The Open Parliament Institution is the main implementing unit of the National Action Plan. Today, the Indonesian House of Representatives is yet to assign an institution that will implement the Open Parliament Indonesia Action Plan.

What is the commitment?
Establishing the Open Parliament Indonesia, which shall include Members of the Indonesian House, as well as representatives from the Secretariat General of the House and civil societies.

How will the commitment address the problem?
The availability of an OPI Secretariat will ensure the implementation of action plan and provision of budget and supporting resources. This shall include the action plan implementing mechanism.

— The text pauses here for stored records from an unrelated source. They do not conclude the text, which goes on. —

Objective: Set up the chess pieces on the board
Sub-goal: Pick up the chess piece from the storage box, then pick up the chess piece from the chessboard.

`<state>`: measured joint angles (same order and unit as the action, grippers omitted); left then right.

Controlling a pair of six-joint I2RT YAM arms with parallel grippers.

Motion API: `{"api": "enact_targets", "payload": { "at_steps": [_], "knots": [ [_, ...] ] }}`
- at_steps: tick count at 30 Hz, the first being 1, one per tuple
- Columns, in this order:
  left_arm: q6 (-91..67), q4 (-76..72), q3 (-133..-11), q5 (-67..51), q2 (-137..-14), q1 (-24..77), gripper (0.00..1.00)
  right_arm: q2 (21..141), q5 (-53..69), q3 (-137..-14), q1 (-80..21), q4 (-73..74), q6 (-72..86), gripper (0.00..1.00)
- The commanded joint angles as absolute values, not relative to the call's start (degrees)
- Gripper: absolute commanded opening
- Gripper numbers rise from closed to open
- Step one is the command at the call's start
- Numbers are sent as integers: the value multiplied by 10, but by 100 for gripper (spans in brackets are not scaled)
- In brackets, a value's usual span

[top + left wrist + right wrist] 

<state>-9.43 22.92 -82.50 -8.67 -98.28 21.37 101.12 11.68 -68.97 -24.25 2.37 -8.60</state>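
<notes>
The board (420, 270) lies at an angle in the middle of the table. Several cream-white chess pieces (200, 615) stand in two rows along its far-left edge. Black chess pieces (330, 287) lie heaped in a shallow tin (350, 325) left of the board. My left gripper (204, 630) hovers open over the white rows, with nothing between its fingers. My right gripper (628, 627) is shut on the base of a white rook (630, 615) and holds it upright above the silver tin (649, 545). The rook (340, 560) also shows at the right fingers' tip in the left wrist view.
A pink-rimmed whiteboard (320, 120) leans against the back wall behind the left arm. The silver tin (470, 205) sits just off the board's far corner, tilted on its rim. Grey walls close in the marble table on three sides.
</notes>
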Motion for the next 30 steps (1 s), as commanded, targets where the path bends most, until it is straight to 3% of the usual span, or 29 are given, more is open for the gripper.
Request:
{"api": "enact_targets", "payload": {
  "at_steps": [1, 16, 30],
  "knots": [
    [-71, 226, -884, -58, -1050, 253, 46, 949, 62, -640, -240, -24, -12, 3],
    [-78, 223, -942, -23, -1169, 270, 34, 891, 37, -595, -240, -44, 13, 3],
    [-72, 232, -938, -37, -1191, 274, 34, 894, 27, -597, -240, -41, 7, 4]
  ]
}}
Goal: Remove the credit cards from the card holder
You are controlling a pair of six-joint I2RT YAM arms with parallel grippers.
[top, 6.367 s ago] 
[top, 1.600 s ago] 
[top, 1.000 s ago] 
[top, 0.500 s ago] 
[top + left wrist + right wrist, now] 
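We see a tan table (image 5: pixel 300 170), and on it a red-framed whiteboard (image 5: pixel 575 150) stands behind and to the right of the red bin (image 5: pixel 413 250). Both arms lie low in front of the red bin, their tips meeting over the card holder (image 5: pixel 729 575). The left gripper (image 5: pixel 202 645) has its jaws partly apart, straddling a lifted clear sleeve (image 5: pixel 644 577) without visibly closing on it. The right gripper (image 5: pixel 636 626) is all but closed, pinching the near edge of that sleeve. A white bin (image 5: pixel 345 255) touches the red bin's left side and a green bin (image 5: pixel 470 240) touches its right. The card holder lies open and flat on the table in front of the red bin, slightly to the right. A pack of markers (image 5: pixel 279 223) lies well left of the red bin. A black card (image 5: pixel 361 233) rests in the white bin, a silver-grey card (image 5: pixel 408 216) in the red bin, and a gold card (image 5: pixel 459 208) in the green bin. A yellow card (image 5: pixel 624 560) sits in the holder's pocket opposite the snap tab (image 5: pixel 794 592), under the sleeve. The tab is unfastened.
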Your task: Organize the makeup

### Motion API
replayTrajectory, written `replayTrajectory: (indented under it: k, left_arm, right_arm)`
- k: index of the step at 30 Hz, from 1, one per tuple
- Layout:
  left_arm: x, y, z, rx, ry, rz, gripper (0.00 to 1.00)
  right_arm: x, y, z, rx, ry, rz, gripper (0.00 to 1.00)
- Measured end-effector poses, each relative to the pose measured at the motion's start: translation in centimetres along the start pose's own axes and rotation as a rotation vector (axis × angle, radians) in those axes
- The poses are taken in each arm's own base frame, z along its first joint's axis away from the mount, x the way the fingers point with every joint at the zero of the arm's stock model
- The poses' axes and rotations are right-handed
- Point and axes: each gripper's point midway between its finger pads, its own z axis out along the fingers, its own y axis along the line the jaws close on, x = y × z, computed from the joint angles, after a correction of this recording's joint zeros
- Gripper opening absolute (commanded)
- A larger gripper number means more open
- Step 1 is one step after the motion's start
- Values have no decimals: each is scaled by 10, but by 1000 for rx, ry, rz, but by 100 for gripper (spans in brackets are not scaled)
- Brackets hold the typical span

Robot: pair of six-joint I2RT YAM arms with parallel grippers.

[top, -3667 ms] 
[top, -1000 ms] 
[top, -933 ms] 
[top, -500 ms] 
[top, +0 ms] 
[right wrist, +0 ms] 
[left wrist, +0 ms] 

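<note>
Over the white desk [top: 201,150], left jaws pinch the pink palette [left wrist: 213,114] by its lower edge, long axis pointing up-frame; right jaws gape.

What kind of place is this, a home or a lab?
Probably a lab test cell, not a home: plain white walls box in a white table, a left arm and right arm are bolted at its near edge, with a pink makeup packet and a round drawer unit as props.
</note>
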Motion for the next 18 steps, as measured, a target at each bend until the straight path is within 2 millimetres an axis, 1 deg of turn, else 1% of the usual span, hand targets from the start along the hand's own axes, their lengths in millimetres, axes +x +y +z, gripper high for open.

How does the commitment relate to OGP values?
This commitment will provide more opportunities and promote more public participation in achieving an open parliament. Meanwhile, the role of society in an open parliament will improve the parliament’s accountability to the public.

See action plan for additional commitment milestones.

IRM Midterm Status Summary

5. Establishing the Open Parliament Indonesia Institution

Language of the commitment as it appears in the action plan:

Establishing the Open Parliament Indonesia, which shall include Members of the Indonesian House, as well as representatives from the Secretariat General of the House and civil societies.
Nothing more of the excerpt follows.